Towards the end of The Dark Knight, a half-scarred Harvey Dent abandons the bedrock of beliefs that made him briefly shine as Gotham's district attorney and white knight. He finds faith, instead, in a coin.

Twisted as it is, the logic has some appeal. Is justice not best served by chance, which is inherently "unbiased, unprejudiced, fair"? If those whose judgement we place our faith in to govern society (prosecutors, policemen, politicians and yes, even judges) can all fall prey to corruption, is it not better to leave judgment at the fall of an object that obeys to the immutable laws of the universe and no other?

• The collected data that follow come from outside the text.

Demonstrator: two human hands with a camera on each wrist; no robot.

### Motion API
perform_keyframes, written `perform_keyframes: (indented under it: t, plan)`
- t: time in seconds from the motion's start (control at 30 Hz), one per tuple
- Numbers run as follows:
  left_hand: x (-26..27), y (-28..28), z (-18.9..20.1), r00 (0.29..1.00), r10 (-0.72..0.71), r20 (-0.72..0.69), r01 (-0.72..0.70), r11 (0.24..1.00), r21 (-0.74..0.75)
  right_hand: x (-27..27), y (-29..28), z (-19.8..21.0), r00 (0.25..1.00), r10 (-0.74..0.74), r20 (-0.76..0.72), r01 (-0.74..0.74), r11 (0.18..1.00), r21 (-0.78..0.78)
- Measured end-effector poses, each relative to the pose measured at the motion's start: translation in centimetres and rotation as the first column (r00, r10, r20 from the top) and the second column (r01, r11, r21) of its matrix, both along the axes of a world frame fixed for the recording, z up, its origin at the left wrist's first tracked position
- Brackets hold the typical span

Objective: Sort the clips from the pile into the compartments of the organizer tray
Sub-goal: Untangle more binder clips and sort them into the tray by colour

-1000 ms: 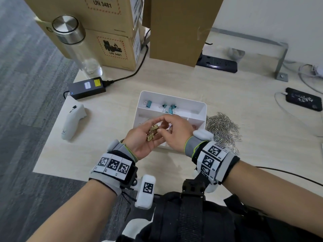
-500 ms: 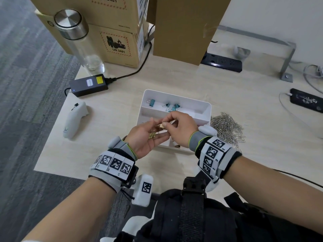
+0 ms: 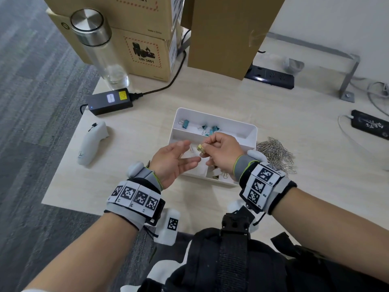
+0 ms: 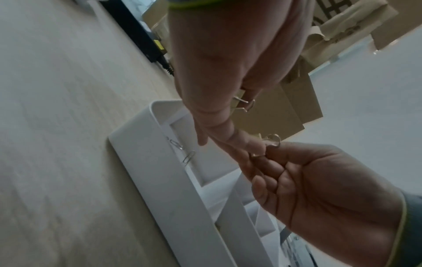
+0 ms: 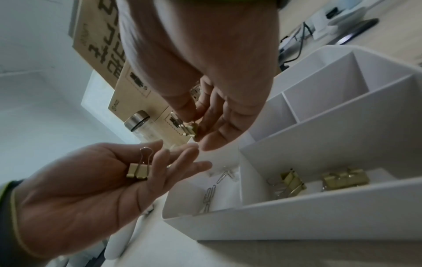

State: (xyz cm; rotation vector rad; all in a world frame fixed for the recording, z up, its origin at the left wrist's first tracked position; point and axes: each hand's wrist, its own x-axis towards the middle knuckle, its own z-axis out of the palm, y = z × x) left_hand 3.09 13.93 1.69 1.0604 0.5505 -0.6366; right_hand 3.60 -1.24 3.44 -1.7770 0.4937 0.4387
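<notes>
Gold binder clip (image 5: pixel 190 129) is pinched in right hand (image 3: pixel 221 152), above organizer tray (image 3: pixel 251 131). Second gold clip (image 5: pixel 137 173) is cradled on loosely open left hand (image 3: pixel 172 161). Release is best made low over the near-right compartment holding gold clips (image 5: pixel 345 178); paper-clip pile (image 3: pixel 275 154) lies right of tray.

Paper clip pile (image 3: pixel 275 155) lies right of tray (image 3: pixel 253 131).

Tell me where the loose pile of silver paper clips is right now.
In the head view the paper clip pile lies on the table, just off the right wall of the organizer tray, beyond the right hand.
</notes>
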Motion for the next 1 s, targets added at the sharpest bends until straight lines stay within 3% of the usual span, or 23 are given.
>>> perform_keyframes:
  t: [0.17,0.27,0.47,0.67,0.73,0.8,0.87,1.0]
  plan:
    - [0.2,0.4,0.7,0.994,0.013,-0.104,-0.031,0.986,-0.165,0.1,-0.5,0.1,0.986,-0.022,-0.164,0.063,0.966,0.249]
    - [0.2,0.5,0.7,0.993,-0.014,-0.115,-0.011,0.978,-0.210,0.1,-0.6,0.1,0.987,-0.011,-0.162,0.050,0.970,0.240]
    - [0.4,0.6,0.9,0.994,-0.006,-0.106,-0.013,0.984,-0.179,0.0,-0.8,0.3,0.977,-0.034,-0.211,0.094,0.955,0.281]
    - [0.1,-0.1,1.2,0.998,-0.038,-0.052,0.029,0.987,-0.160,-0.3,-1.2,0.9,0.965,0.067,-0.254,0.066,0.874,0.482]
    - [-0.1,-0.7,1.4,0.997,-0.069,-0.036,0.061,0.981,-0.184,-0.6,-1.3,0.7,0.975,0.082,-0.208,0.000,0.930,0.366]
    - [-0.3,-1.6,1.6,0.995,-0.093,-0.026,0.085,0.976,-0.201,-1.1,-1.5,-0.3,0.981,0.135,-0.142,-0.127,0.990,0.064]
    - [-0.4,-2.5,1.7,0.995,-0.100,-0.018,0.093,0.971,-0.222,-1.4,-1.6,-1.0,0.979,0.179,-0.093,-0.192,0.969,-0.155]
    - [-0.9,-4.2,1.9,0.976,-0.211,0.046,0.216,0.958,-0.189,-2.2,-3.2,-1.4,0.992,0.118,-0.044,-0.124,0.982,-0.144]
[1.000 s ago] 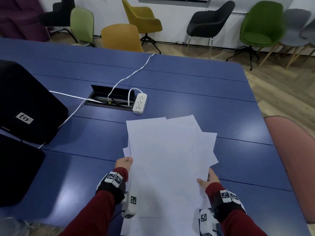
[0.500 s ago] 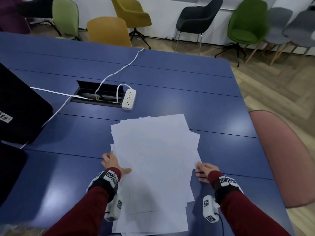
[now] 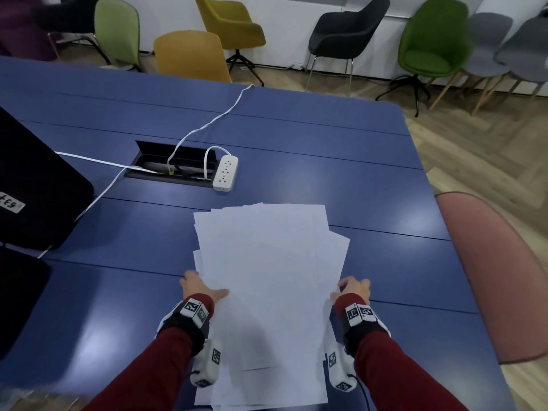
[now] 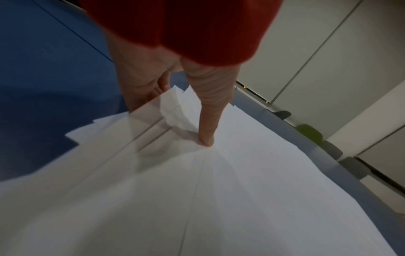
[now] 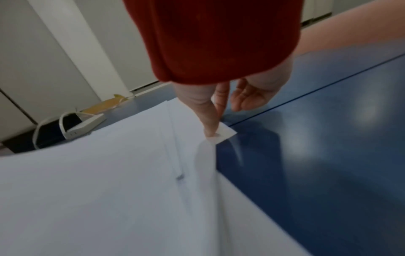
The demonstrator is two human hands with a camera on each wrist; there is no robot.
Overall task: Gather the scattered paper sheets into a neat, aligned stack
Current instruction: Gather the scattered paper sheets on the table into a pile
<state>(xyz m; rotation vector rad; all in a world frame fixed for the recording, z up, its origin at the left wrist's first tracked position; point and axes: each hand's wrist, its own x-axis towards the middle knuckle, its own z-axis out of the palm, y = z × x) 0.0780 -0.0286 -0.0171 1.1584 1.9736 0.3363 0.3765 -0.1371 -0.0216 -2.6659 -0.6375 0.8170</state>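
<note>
A loose pile of white paper sheets (image 3: 267, 292) lies on the blue table (image 3: 370, 188), its far edges still fanned and uneven. My left hand (image 3: 204, 287) holds the pile's left edge. Its thumb (image 4: 206, 136) presses on the top sheet, and the other fingers (image 4: 140, 83) go down behind the edge. My right hand (image 3: 353, 289) is at the right edge. There the thumb (image 5: 209, 128) and a finger pinch a protruding paper corner (image 5: 228, 132), while the remaining fingers (image 5: 247, 98) hang curled above the table.
A white power strip (image 3: 226, 172) and its cables lie by an open cable box (image 3: 175, 164) beyond the pile. Black cases (image 3: 38, 188) fill the table's left side. A pink chair (image 3: 498, 277) stands at the right edge. More chairs line the far wall.
The sheets were fanned out wider to the right. Both hands have moved to the side edges, and the pile is now narrower and straighter.
</note>
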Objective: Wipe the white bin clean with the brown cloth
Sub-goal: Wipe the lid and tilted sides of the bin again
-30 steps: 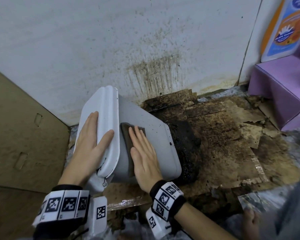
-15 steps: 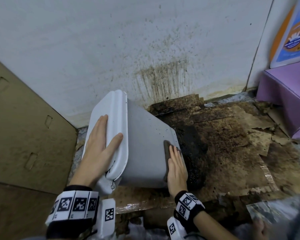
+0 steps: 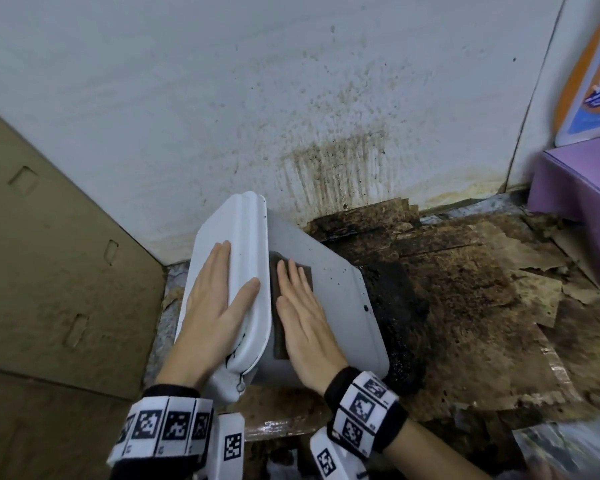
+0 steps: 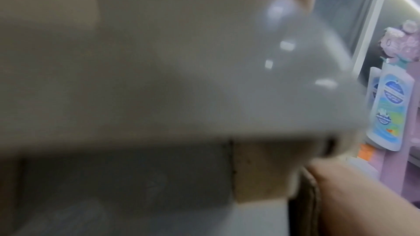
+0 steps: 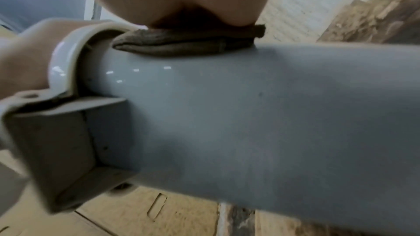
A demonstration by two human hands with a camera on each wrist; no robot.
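Right hand (image 3: 302, 327) flat, pressing folded brown cloth (image 3: 278, 296) on tipped, speckled white bin (image 3: 340, 306); left hand (image 3: 215, 306) flat on lid.

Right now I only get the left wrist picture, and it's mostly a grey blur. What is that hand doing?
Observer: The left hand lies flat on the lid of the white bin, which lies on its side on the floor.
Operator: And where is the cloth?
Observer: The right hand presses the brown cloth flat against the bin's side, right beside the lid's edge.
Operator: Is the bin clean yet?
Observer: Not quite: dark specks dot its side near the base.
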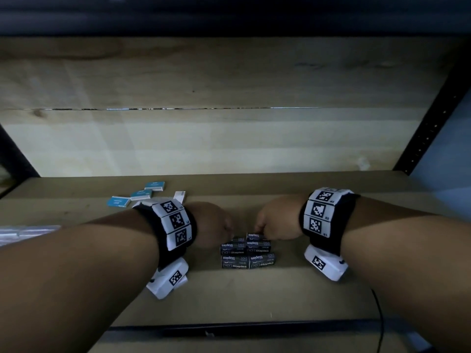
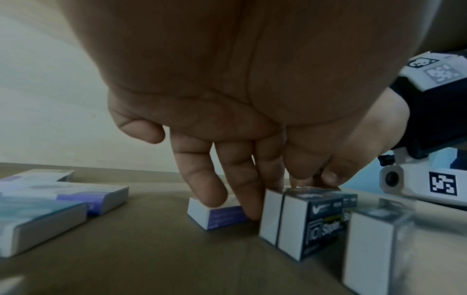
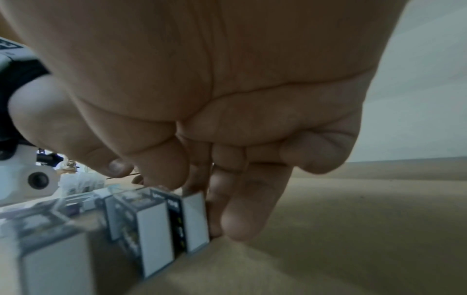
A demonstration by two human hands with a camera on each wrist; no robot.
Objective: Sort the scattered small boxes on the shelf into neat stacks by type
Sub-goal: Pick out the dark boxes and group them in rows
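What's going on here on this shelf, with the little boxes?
A person is sorting small boxes on a shelf. Both hands work at a block of dark staples boxes: the left hand has fingers against its far left side, the right hand holds the boxes at its far right. Light blue boxes still lie scattered to the left.

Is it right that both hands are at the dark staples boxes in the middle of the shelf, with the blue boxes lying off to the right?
Not quite. In the head view the blue boxes lie off to the left, behind the left hand. The rest holds: it and the right hand are at the dark staples boxes.
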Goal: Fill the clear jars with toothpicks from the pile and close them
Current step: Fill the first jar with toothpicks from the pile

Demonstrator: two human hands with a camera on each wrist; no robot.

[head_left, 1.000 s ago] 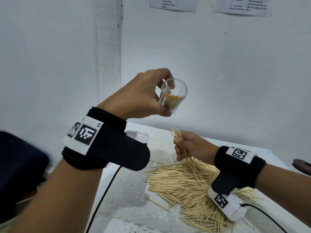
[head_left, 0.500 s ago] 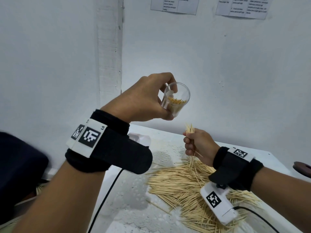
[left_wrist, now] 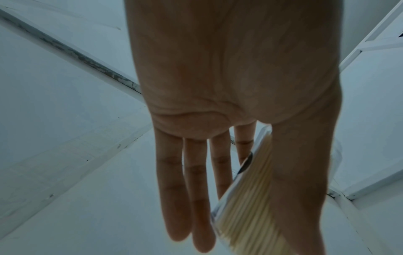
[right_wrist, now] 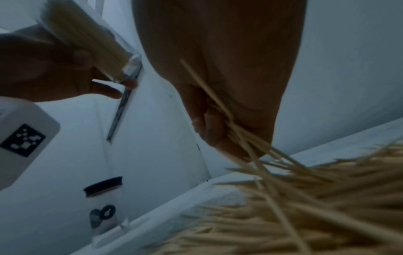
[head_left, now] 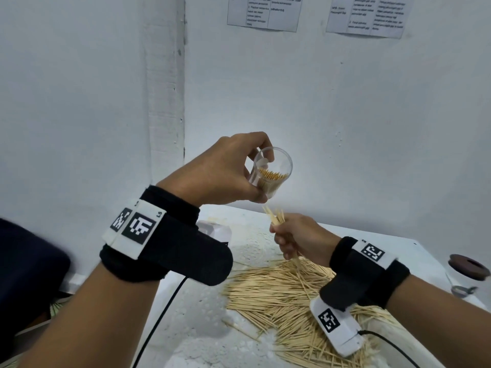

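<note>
Holding the clear jar [head_left: 272, 172] up w/ thumb and fingers round its wall, the left hand [head_left: 220, 171] tilts its open mouth toward the right hand [head_left: 297, 236]. That hand sits just below, closed on a toothpick bundle [head_left: 276, 216], long axis pointing up at the jar. Nothing stands between. Toothpick pile [head_left: 287, 296] lies on the tabletop [head_left: 202, 322] under the right hand; a capped jar [head_left: 467, 274] is farther right.

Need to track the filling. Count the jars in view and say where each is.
2. One open jar, partly filled, is in the left hand; one lidded jar stands at the table's right edge. Others may be hidden.
</note>
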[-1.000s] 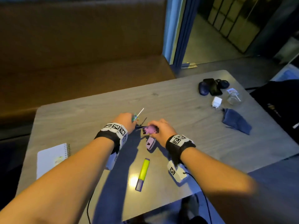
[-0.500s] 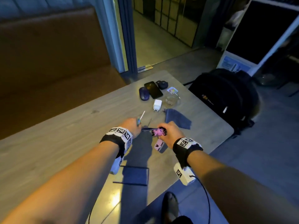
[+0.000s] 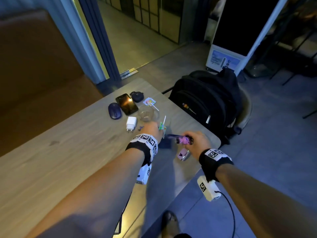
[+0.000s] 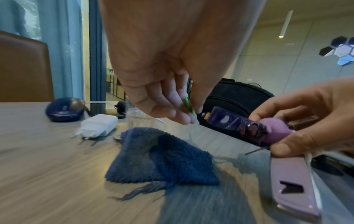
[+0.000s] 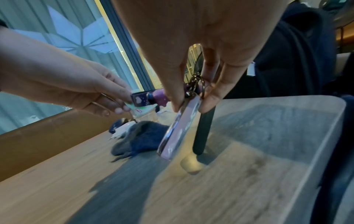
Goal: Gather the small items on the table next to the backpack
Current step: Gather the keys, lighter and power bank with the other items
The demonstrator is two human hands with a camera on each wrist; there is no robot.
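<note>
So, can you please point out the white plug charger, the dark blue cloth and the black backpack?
white plug charger [image 3: 131, 123], head view, its top face.
dark blue cloth [image 4: 162, 157], left wrist view, its fluffy middle.
black backpack [image 3: 205, 102], head view, its front panel.

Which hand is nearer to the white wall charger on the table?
Left. The left hand hovers just right of the white wall charger, pinching a green-wrapped lollipop; the right hand is farther right, holding a pink keychain.

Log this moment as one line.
left hand: pinches lollipop | right hand: holds keychain | cloth: on table | backpack: beside table
</note>
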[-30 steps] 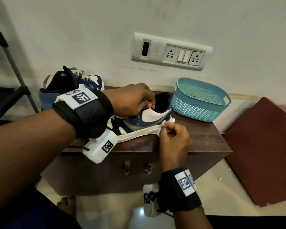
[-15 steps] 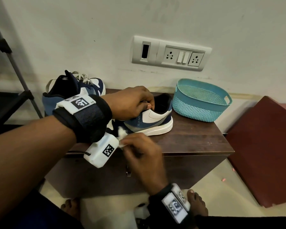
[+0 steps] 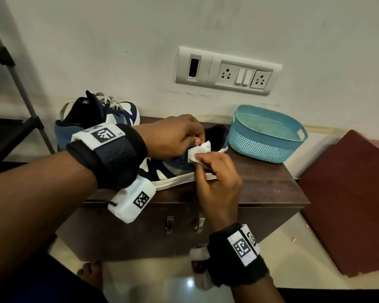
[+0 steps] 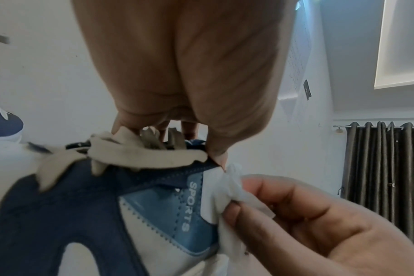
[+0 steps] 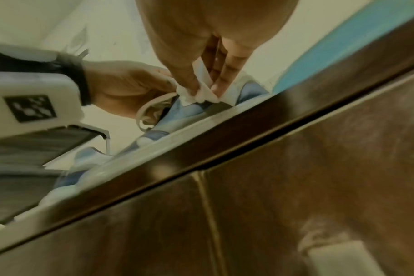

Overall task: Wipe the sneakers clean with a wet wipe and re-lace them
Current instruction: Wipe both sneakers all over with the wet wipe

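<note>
A navy, blue and white sneaker (image 3: 173, 169) lies on the dark wooden cabinet (image 3: 260, 184), heel toward the basket. My left hand (image 3: 175, 136) grips it from above at the laces and collar (image 4: 140, 151). My right hand (image 3: 217, 178) pinches a crumpled white wet wipe (image 3: 200, 150) and holds it against the sneaker's side by the "SPORTS" panel (image 4: 189, 203); the wipe (image 4: 227, 192) shows between thumb and fingers, and again in the right wrist view (image 5: 199, 91). The second sneaker (image 3: 101, 114), laced, stands behind at the left against the wall.
A teal plastic basket (image 3: 265, 136) sits on the cabinet's right end, close to the sneaker's heel. A socket panel (image 3: 228, 71) is on the wall above. A dark red board (image 3: 348, 193) lies at the right, a black rack (image 3: 9, 127) at the left.
My right hand has swept the wipe from the sole's heel end to the toe end, then up and right onto the sneaker's upper side. The left hand kept its grip.
</note>
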The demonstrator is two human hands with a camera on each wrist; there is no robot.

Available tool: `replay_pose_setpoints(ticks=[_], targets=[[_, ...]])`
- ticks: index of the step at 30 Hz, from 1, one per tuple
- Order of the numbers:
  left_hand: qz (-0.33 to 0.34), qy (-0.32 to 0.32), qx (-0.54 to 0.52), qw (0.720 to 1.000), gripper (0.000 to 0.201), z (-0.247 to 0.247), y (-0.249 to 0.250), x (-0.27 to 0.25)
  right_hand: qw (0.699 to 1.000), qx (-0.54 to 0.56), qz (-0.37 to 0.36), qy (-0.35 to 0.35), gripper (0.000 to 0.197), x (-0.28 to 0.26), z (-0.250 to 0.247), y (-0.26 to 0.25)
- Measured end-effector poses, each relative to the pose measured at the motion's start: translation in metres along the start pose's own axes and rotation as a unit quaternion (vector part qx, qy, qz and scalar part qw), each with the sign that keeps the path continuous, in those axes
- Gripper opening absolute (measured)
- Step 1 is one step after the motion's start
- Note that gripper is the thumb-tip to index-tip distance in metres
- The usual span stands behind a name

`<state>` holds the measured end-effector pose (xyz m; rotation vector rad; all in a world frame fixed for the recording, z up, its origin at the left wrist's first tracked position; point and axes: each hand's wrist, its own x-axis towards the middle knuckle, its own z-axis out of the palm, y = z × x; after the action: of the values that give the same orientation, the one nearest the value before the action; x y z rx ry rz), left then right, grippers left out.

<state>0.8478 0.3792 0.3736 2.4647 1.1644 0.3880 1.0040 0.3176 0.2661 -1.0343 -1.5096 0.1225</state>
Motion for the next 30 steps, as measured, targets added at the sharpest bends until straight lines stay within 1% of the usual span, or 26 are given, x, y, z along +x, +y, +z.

Or maybe 'justice' as an 'objective truth' doesn't even exist. That it's just one big giant lie. And as Death in Terry Pratchett's Hogfather puts it chillingly:
"Then take the universe and grind it down to the finest powder and sieve it through the finest sieve and then show me one atom of justice..."
Can you? Can anyone?

The minted coin. A judge you can count on, every hour of the day. Doesn't get hungry, sleepy or grumpy.

Law Is Luck

Law is chaotic. Law is a coin-flip. Law can be rigged in favour of the powerful.

That's how law in our world is, right now. In terrible shape - just like gambling, if not worse.

But it doesn't have to be that way. Maybe it's just humans making it bad. Institutions are weak. Lawyers are laggards. The system is broken, and no one cares and dares enough to fix it.

Maybe there is sense in leaving law in the hands of an object. Not a coin, but a computer. After all, law is really grounded in logic, and machines processes logic better than humans.

Maybe one day, a breed of super-intelligent judges enriched by centuries of collective knowledge and capable of sifting through the atoms of justice will rise - and finally bring balance, certainty and fairness to the law.

But until that day comes, law is as blind as luck.